PHMC Guidelines For Private Medical Clinics

Written by Mario Didier | Head of Strategy

The Private Hospitals and Medical Clinics (PHMC) Advertisement Regulations 2019 ensures that the marketing efforts of medical practices are both ethical and responsible.

The essence of these guidelines is to prevent misleading advertisements that could potentially harm the public’s health decisions. They emphasize the importance of factual accuracy, transparency, and the need to avoid overpromising results, which could lead to unrealistic expectations.

The guidelines cover various aspects of digital marketing, from content creation to social media engagement, ensuring that all communications are in the best interest of the public.

In this article, we will explore the key aspects of the PHMC Advertisement Regulations 2019 and provide practical insights into how medical practices can navigate these guidelines in their digital marketing strategies.

Overview of PHMC Guidelines

The PHMC Guidelines for Digital Marketing set forth by the Ministry of Health are designed to ensure that medical practices engage in digital advertising in a way that is ethical, truthful, and respectful of patient dignity and privacy. Key aspects include:

  • Factual Accuracy: All medical claims in advertisements must be supported by reliable evidence and presented in a clear, unambiguous manner.
  • Non-Offensiveness: Advertisements should respect public sensitivities, avoiding content that could be considered offensive, fear-inducing, or in poor taste.
  • Realistic Expectations: Marketing materials must not promise outcomes that cannot be guaranteed, thereby avoiding the creation of unjustified expectations among the public.
  • Prohibition of Comparative Advertising: Advertisements should not make comparisons that imply other healthcare providers are inferior.
  • Restrictions on Use of Images and Testimonials: The use of before-and-after images, as well as testimonials, is tightly controlled to prevent misleading representations of treatment effectiveness.
  • Ethical Use of Discounts and Promotions: Offers that could influence patient choices inappropriately, such as discounts or free services, are restricted.

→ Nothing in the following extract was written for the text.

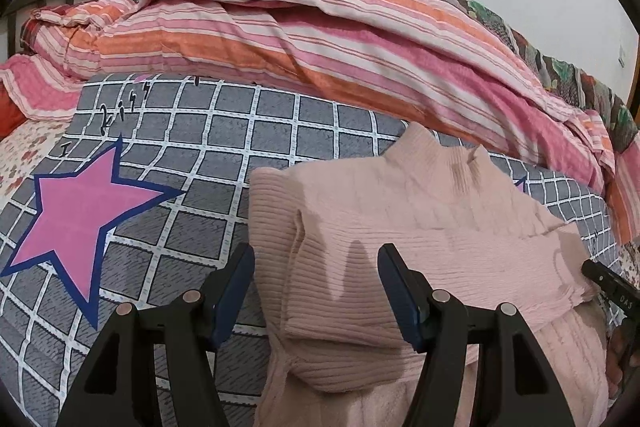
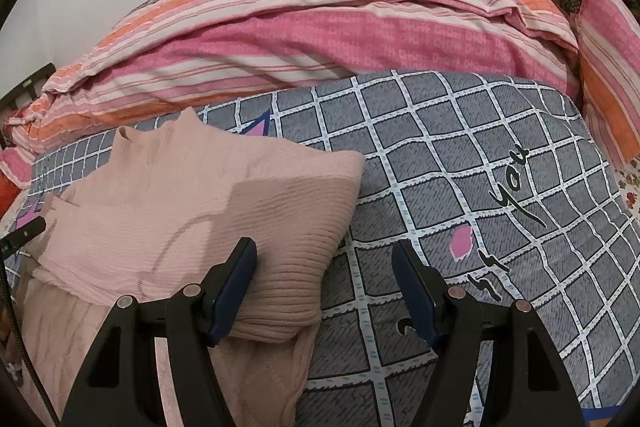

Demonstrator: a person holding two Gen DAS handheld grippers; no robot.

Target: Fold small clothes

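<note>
Where both views end, the pink sweater [image 1: 400, 219] hem — cut off.

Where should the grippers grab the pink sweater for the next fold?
Probably the pink sweater at its near hem, one corner per gripper, coming in from the near edge. Both sleeves already lie folded across the body and the collar points away, so lifting the hem towards it would halve it.

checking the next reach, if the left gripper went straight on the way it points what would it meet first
Most likely the pink sweater: the left gripper stands open above its folded sleeve, which lies directly ahead between the fingers.
</note>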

Approved Advertisement Platforms and Restrictions

The PHMC Advertisement Regulations specify distinct guidelines regarding the platforms that medical practices can use for advertising purposes. These platforms are carefully selected to ensure that advertisements reach the public in a manner that is both ethical and respectful of the audience’s sensibility.

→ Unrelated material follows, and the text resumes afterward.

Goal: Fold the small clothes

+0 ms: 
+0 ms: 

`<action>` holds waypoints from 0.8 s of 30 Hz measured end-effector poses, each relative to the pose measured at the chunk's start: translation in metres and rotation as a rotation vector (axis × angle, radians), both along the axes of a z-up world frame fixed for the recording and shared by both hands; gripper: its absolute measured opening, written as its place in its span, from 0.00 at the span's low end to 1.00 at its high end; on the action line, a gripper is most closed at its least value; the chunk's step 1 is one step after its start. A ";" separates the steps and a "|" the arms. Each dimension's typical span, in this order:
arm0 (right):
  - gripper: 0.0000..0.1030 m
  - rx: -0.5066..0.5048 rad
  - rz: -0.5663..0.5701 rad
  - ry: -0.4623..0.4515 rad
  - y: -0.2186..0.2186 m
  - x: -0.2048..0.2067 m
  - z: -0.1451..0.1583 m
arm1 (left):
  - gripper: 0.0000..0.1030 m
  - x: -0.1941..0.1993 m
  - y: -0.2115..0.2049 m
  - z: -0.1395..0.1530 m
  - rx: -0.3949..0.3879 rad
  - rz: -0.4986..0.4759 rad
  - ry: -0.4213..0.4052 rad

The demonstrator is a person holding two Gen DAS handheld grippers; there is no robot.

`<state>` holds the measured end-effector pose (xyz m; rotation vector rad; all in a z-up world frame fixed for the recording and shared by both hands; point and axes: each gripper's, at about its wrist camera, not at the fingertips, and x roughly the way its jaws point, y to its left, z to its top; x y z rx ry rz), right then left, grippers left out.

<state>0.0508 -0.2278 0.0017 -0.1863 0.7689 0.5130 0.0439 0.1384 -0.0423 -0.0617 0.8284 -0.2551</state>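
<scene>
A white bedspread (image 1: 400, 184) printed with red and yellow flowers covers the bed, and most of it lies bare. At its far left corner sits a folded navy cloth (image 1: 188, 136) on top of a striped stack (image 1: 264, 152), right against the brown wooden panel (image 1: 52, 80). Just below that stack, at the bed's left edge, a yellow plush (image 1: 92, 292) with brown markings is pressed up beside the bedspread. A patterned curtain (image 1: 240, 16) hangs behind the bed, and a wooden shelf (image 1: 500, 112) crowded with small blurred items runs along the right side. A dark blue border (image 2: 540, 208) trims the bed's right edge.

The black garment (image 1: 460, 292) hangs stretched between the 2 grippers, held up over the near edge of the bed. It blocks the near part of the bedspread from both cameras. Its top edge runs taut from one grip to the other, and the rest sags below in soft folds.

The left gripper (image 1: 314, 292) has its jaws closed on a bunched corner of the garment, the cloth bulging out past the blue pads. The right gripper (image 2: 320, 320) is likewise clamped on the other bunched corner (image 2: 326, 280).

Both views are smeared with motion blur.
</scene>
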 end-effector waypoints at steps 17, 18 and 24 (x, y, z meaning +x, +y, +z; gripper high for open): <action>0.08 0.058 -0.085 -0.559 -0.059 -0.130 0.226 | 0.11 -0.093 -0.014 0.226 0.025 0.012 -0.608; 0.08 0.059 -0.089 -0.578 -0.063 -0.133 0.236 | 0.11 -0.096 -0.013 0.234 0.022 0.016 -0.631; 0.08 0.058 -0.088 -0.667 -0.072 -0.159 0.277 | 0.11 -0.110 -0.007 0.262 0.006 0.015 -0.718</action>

Approved Advertisement Platforms

Newspapers and Magazines

Catering to a broad audience with general or specific interests, offering an effective medium for healthcare advertising.

Medical Journals

Allowing for targeted advertising within the professional community, ensuring that information reaches relevant healthcare professionals.

Directories and Brochures

Providing a comprehensive listing of healthcare services, these mediums offer detailed information to those actively seeking medical services.

Leaflets and Pamphlets

Offering focused information on specific treatments or services, these are ideal for distributing detailed treatment information.

The Internet

Encompassing websites and social media platforms, the internet offers the widest reach and the ability to engage directly with the public.

Prohibited Practices and Media

Restrictions on Public Space Advertising

Prohibiting the use of television screens, billboards, light boxes, digital media boxes, LCD/LED panels, banners, and posters outside of medical practices’ premises to prevent intrusive advertising.

Internet and Social Media Advertising

Compliance Requirements

While platforms like YouTube, Facebook, Instagram, and blogs are permitted, additional compliance requirements must be met, emphasizing factual and respectful content.

In-Premises Advertising Freedom

Autonomy Within Premises

Licensees may use any advertising medium within their premises, with the responsibility to adhere to content guidelines.

Restrictions on Direct and Unsolicited Advertising

Direct and Unsolicited Communication

Prohibitions on sending advertisements through push technology or distributing free material without prior consent, safeguarding the public from unwanted advertising. These guidelines on advertisement platforms are designed to balance the benefits of digital marketing with the need to maintain ethical standards and public trust in healthcare advertising.

Specific Requirements for the Content of Advertisements

The Private Hospitals and Medical Clinics (PHMC) Advertisement Regulations mandate strict content requirements to ensure ethical, accurate, and respectful advertising in healthcare. These regulations detail what is permissible in advertisements to safeguard public trust and prevent misinformation.

Factual Accuracy and Substantiation

Advertisements must be factually accurate, capable of being substantiated, and not misleading. Evidence supporting the claims must be credible and authoritative, derived from sources like peer-reviewed journals recognized by the local medical community.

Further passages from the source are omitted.